The old woman was heart broken at the sight of the queen’s tears and she truly wished that her words had been different, but when telling these fortunes she did not choose the words that she uttered; she could only hope to help make sense of them. “That is indeed a rocky road for a child to follow, but if he becomes great in the end, what more can a parent ask for.”

The queen found these words comforting, though marginally, and she rose to leave. Her movement caught her husband’s attention and he wrapped her cloak around her shoulders once more, keeping her in the protective circle of his arm until she was safely inside their carriage.

After the king had ushered his wife into the carriage, he turned to the old woman and pressing a full bag of coins into her hand. “You must protect yourself from the events of this night.

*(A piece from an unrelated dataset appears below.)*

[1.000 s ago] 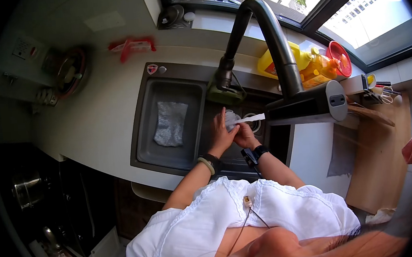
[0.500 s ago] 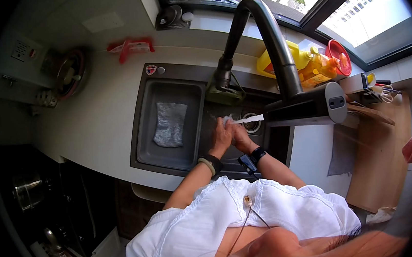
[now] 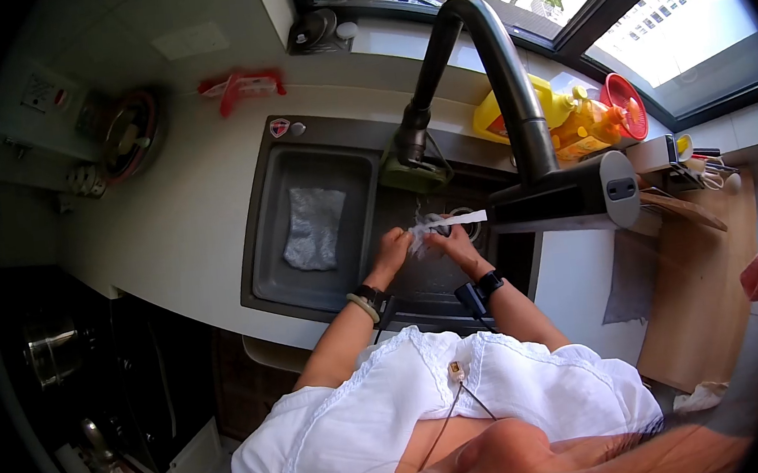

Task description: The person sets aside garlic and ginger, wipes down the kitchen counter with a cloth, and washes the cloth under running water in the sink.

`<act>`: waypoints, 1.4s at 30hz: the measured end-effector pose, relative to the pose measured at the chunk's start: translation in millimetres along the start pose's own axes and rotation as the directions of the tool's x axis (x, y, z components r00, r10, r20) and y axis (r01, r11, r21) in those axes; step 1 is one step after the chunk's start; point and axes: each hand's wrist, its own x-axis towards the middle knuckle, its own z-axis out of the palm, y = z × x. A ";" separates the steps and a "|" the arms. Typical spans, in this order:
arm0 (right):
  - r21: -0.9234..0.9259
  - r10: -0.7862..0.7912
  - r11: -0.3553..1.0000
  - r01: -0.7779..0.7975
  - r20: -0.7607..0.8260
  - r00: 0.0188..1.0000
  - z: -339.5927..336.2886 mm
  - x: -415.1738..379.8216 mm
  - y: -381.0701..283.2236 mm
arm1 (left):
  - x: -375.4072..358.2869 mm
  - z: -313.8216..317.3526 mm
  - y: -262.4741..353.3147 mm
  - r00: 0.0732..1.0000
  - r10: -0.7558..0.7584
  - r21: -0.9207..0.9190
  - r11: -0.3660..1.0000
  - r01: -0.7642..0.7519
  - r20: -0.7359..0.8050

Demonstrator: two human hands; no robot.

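Observation:
Both my hands are in the right basin of the dark sink (image 3: pixel 313 307), under the tap. Between them is a crumpled, translucent whitish sheet (image 3: pixel 419 236) that looks like thin plastic. My left hand (image 3: pixel 390 252) pinches its left side with closed fingers. On the other side, my right hand (image 3: pixel 457 245) has its fingers curled at the sheet's right edge; the fingertips are partly hidden. A thin trickle of water seems to fall onto the sheet from the tap head (image 3: pixel 410 141). A bright white strip (image 3: pixel 459 219) shows just above my right hand.
A silvery grey cloth (image 3: pixel 313 229) lies in the left basin. The dark tap (image 3: pixel 519 89) arches over the sink. A green caddy (image 3: pixel 414 177) hangs behind my hands. Yellow bottles (image 3: pixel 557 108) and a red basket (image 3: pixel 625 107) stand by the window. A wooden board (image 3: pixel 694 281) is at right.
My hands have moved apart, the left one leftward and the right one rightward. The whitish sheet, bunched between them before, now shows spread out between my fingers.

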 end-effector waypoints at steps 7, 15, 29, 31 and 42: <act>-0.047 -0.294 0.951 0.307 0.185 0.938 -11.5 28.7 38.4 | -3.1 2.4 4.3 0.964 -0.245 -0.312 0.912 0.264 0.100; -0.426 -0.431 0.814 0.394 0.012 0.903 -5.0 17.6 22.1 | 1.5 7.0 -3.7 0.985 -0.096 -0.212 0.969 0.124 0.141; -0.062 -0.299 0.954 0.293 -0.142 0.944 -53.0 50.4 75.9 | 10.6 4.0 -8.8 0.981 -0.163 -0.775 0.632 0.026 -0.100; 0.105 -0.216 0.966 0.236 -0.167 0.962 -55.8 44.8 75.4 | 10.5 7.1 -11.1 0.981 -0.129 -0.729 0.684 -0.015 -0.142; 0.729 -0.079 0.673 0.123 -0.095 0.992 -83.2 18.0 48.9 | 3.3 1.3 1.4 0.957 -0.269 0.431 0.881 0.197 0.113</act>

Should others learn of our being here and what was revealed here, there could be trouble for both of us.”

She knew he was correct; if anyone were to find out that the king and queen had come to her home for any reason, everyone would be hounding her with every little problem and she would be unable to help all of them. If there were too many failures, the villagers would be likely to stone her for her efforts. She would keep the coin and use it only when she had to. There was enough to take care of her for many a year if she was careful.